Furthermore, traffic from sources and destinations connected to same-coordinate routers now need to change to the minimal network, using network channels to make the traversal. This makes them contend with other network traffic, which is not true without sub-networks. This issue can be solved by increasing network cost by adding more channels, such as ejection ports in the non-minimal network.

#### 2.6 Deadlocks

EBNs use duplicate physical channels in the same manner as VCs to define disjoint traffic classes and prevent deadlocks. Moreover, another type of deadlock, interleaving deadlock, appears in EBNs.

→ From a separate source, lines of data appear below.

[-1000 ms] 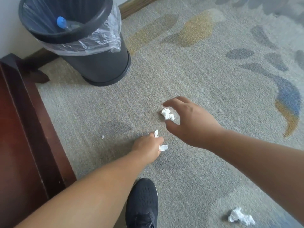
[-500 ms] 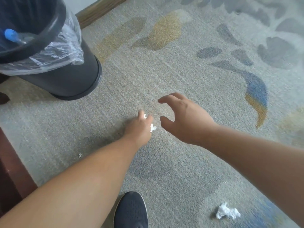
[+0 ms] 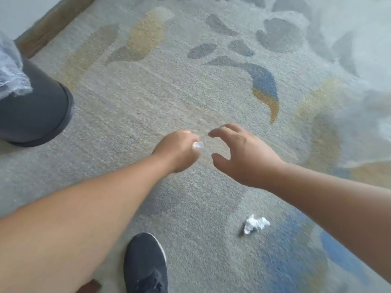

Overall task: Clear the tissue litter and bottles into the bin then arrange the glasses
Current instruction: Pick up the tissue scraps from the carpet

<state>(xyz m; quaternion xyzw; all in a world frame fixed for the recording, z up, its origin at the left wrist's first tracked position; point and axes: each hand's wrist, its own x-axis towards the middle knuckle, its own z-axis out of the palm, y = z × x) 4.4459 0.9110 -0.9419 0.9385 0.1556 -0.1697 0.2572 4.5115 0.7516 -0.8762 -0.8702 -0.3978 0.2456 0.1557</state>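
Note:
My left hand (image 3: pixel 176 152) is curled into a fist round crumpled white tissue (image 3: pixel 198 145); a small bit of it pokes out on the fist's right side. My right hand (image 3: pixel 239 153) hovers just beside it over the carpet, fingers and thumb spread in a loose claw, holding nothing. One more crumpled tissue (image 3: pixel 255 223) lies on the carpet below my right forearm. The black bin (image 3: pixel 36 111) with its clear plastic liner (image 3: pixel 10 70) stands at the left edge, only partly in view.
A patterned grey carpet (image 3: pixel 148 92) with blue and yellow shapes covers the floor. My dark shoe (image 3: pixel 146 265) stands at the bottom middle. A wooden skirting board (image 3: pixel 55 22) runs along the wall at the top left.
The tissue that lay between my hands is gone from the carpet and my left fist holds tissue. The view has swung right, pushing the bin to the left edge.

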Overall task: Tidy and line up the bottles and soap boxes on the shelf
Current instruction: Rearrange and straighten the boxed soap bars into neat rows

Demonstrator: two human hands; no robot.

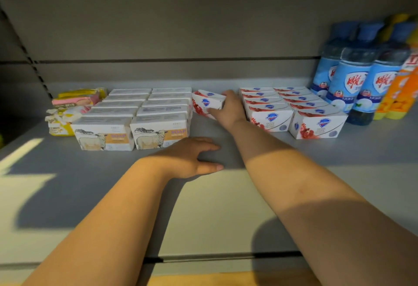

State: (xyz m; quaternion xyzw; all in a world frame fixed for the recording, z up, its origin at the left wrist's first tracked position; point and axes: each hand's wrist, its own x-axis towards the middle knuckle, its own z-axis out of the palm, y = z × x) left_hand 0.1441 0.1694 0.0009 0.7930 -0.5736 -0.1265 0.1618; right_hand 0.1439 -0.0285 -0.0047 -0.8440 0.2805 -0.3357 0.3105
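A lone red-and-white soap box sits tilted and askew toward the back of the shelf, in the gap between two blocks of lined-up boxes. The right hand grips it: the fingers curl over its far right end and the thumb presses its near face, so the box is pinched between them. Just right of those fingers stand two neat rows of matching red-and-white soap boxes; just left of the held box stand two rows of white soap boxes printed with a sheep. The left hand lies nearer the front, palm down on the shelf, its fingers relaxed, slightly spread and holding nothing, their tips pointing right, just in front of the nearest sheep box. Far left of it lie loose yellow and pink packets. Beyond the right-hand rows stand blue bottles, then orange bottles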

Protocol (request-reply) deadlocks [9] are solved by guaranteeing that replies are always able to reach destinations, bypassing blocked requests to the same destinations. Destinations may be waiting for those replies before they can serve more requests. More complex protocols may require more traffic classes. Cyclic dependencies [4] are formed by a series of packets each depending on one another in a cycle in order to progress. They are broken by enforcing dimension-ordered routing (DOR) in topologies without physical channel cycles, such as our chosen 2D mesh and 2D FBFly. Otherwise, enough disjoint traffic classes must be formed such that no cyclic dependency is possible within and across classes.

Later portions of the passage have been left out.